EXERCISE AIM:
Would you please set down the lines of the data from the one containing "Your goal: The" to the final line, exactly and only those?

SOURCE MATERIAL:
==============================

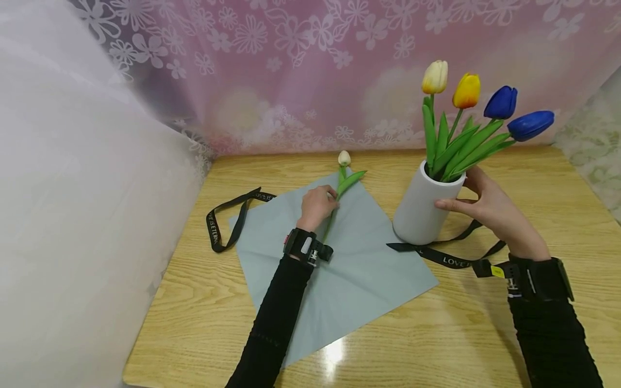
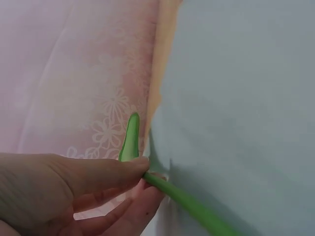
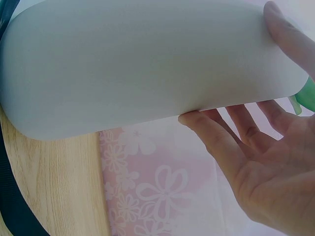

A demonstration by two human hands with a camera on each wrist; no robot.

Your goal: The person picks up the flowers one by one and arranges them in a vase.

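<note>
My left hand [image 1: 317,207] pinches the green stem [image 2: 189,204] of a white tulip [image 1: 344,158] between thumb and fingers. This tulip lies over a grey-blue sheet [image 1: 368,269], its bloom toward the back edge of the table. To the right, my right hand [image 1: 502,215] grips a white vase [image 1: 421,210] near its rim, the thumb [image 3: 288,34] on one side and the fingers [image 3: 214,135] on the other. Several tulips stand in the vase: a cream one [image 1: 434,78], a yellow-orange one [image 1: 467,91] and two blue ones [image 1: 502,102]. Their lower stems are hidden inside it.
A black lettered ribbon [image 1: 213,226] emerges at the sheet's left side, and its other end [image 1: 448,261] lies by the vase base. The wooden table [image 1: 194,318] meets a pink flowered curtain [image 1: 310,81] at the back. White cloth [image 1: 87,215] hangs at the left.
</note>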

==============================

ANSWER FOR THIS EXERCISE:
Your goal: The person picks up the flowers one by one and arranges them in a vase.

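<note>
My left hand [image 1: 317,207] pinches the green stem [image 2: 189,204] of a white tulip [image 1: 344,158] between thumb and fingers. This tulip lies over a grey-blue sheet [image 1: 368,269], its bloom toward the back edge of the table. To the right, my right hand [image 1: 502,215] grips a white vase [image 1: 421,210] near its rim, the thumb [image 3: 288,34] on one side and the fingers [image 3: 214,135] on the other. Several tulips stand in the vase: a cream one [image 1: 434,78], a yellow-orange one [image 1: 467,91] and two blue ones [image 1: 502,102]. Their lower stems are hidden inside it.
A black lettered ribbon [image 1: 213,226] emerges at the sheet's left side, and its other end [image 1: 448,261] lies by the vase base. The wooden table [image 1: 194,318] meets a pink flowered curtain [image 1: 310,81] at the back. White cloth [image 1: 87,215] hangs at the left.
</note>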

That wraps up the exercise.